Given that the next release of OctoberProject is all about core logic loop optimizations, I have been playing with an integration stress test in order to fix a key issue. It turns out that lighting updates are currently extremely expensive within the system.
At first, I thought it was going to be all the container juggling while performing the thousands of updates required when adding or removing a light source. After doing some profiling (visualvm is working well for this), it turns out that the big expense is in reading/writing the light values, themselves.
This shouldn't come as a surprise as I had a similar issue with basic block data, once upon a time. I ended up resolving that by inlining one level of the OctreeShort data structure, resulting in a reasonable performance improvement. Beyond that, there is the data walker interface where the entire octree is described as it is evaluated, which can be useful for bulk data access. However, it is unusual that an update changes thousands of block types within a cuboid, in one tick, so this wasn't as painful. Lighting updates work that way in their common case.
The main reason for all of these being slow is that I can't arbitrarily seek into the octree, but instead discover the structure by reading through it. While this allows for a very tight description of the data, being a versatile way of describing sparse data with no assumption of an "empty" value, it does mean reading/writing values into it is linear-time.
So, that is the problem here: The lighting updates cause lots of changes to the lighting values, making the octree very large, and they all keep changing so that they all now need to manipulate this more complex structure.
I came up with a way of resolving this by using an "inflated" representation of the light octree: Just a 3-dimensional byte array where null entries are for only dark blocks. This works well for this case, but wouldn't be as applicable for things like block types (since "air" isn't always the empty type and this data could get big - over 64 KiB to represent something the common-case octree represents in 3 bytes).
However, now is the question of how to integrate this. I don't want to change this representation at the data storage level (at least not yet), so I think I will make this something ephemeral just within the tick for lighting updates. Further, I think I will avoid the common block proxy usage within the lighting algorithm so that I don't have to figure out how this new representation slides underneath that. I know that the lighting algorithm reads light value and block type but only writes light value so it probably makes sense to change it to not think in terms of common block proxies.

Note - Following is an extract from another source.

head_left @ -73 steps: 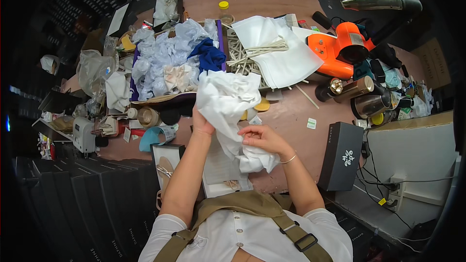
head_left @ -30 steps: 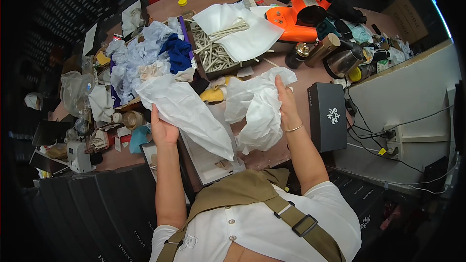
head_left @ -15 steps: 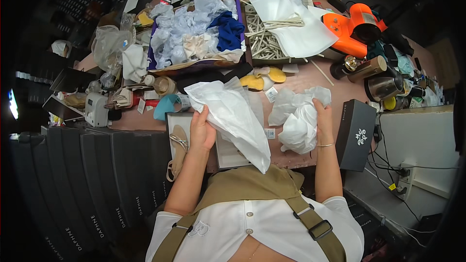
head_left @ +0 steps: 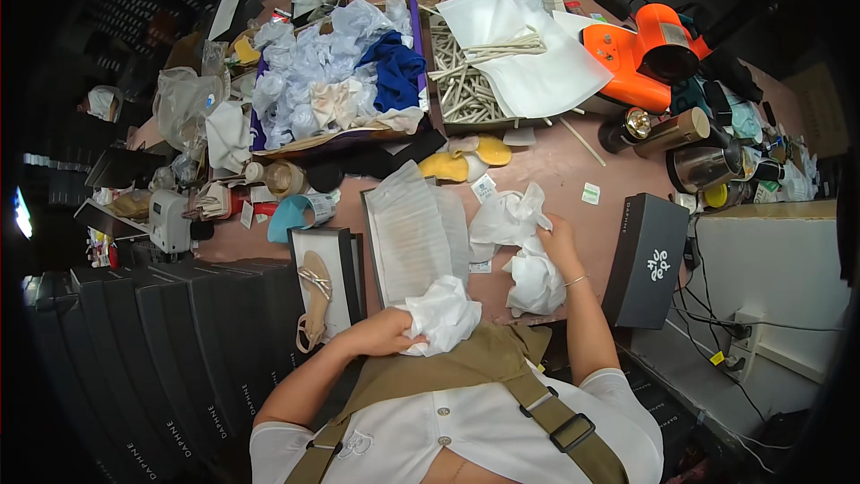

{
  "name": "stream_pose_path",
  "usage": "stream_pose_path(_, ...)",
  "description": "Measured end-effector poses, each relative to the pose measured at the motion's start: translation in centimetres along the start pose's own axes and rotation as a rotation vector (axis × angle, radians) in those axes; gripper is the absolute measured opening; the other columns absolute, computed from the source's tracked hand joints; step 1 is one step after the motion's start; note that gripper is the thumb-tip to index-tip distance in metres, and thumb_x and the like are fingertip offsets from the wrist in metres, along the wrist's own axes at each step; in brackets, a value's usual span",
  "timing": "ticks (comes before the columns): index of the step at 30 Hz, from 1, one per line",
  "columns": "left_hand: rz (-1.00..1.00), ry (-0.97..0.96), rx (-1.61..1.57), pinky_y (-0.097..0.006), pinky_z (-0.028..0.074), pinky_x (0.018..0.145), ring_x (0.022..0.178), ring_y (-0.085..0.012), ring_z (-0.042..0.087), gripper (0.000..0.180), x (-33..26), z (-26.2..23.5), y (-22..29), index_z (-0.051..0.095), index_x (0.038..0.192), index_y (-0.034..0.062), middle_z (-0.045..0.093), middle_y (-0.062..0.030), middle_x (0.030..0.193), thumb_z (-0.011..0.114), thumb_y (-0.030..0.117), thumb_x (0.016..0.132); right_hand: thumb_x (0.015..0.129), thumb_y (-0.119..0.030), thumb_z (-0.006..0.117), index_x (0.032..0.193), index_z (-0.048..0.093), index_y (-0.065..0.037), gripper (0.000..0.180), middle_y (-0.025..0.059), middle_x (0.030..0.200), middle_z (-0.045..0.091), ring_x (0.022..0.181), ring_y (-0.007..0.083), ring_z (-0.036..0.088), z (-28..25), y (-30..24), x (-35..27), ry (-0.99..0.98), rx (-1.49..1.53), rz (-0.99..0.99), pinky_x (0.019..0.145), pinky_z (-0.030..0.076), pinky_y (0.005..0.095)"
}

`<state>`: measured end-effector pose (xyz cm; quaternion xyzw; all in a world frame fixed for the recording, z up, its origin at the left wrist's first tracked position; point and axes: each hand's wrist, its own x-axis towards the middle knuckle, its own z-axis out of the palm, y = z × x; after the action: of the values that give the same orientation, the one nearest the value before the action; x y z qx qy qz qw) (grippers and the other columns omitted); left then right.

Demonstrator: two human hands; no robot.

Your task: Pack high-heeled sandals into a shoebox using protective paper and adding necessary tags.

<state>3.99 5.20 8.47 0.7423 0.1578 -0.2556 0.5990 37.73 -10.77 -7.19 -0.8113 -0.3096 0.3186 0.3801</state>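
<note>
Near my apron, my left hand (head_left: 381, 333) is closed on a crumpled wad of white tissue paper (head_left: 445, 315). Further right, my right hand (head_left: 559, 244) grips the edge of a second crumpled piece of tissue paper (head_left: 506, 222), which hangs to the left of the fingers over the table. Another white bunch (head_left: 536, 285) lies just below it; whether the two are one piece I cannot tell. Between my hands is an open shoebox part (head_left: 372, 251) lined with pleated pale tissue (head_left: 408, 229). A beige strappy sandal (head_left: 313, 296) rests in a white-lined dark box (head_left: 333, 255) left of it.
A dark shoebox (head_left: 638, 260) stands at the right table edge. Behind are a purple-edged box (head_left: 419, 58) of crumpled paper, a box of white paper sticks (head_left: 466, 94) and an orange tool (head_left: 658, 40). Dark shoeboxes (head_left: 170, 332) line the left side. Yellow pads (head_left: 466, 159) lie mid-table.
My left hand has come down toward my body, and its long spread sheet is bunched up. The lined box is uncovered. My right hand has shifted slightly left and down with its paper.
</note>
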Motion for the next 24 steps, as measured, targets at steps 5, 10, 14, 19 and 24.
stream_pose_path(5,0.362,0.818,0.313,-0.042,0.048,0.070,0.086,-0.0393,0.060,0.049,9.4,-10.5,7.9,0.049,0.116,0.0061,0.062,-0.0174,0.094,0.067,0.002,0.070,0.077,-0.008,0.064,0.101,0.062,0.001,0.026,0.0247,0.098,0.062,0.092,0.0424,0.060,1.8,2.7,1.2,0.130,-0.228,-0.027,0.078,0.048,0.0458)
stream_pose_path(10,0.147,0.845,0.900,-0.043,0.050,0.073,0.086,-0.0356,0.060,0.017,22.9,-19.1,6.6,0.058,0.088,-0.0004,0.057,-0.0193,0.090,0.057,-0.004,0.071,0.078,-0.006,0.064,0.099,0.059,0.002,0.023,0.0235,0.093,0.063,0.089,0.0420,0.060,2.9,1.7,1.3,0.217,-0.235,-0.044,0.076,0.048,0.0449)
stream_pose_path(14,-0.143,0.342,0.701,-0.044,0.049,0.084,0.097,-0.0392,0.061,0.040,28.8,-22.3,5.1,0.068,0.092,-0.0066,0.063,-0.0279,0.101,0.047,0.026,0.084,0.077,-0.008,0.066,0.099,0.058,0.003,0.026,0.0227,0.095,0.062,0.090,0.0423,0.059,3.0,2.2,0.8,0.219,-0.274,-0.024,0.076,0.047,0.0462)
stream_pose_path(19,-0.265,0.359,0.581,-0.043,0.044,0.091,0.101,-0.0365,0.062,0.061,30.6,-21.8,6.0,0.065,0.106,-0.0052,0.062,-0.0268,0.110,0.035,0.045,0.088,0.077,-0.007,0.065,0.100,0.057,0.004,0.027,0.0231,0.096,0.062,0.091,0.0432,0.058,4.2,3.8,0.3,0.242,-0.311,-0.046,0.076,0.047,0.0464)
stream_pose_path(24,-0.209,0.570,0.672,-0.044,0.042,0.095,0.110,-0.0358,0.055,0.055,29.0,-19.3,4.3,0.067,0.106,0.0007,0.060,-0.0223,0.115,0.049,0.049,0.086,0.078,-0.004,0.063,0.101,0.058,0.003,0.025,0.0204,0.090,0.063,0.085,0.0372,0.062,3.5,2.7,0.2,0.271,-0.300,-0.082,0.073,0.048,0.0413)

In the future, it might make sense to represent non-uniform data aspects with an obvious "empty" value in this way, even at the storage and network level, but I am not sure that this is required yet. In terms of users of this, light could use it, potentially also logic and maybe damage, but those are less obvious.
I will see what happens once I integrate a real version of this solution. I hope that I can come up with some good stress integration tests which will make me confident that I can reduce the tick time from 100ms to at least 50ms with no outliers beyond start-up, in stress tests.
Tricky but interesting,
Jeff.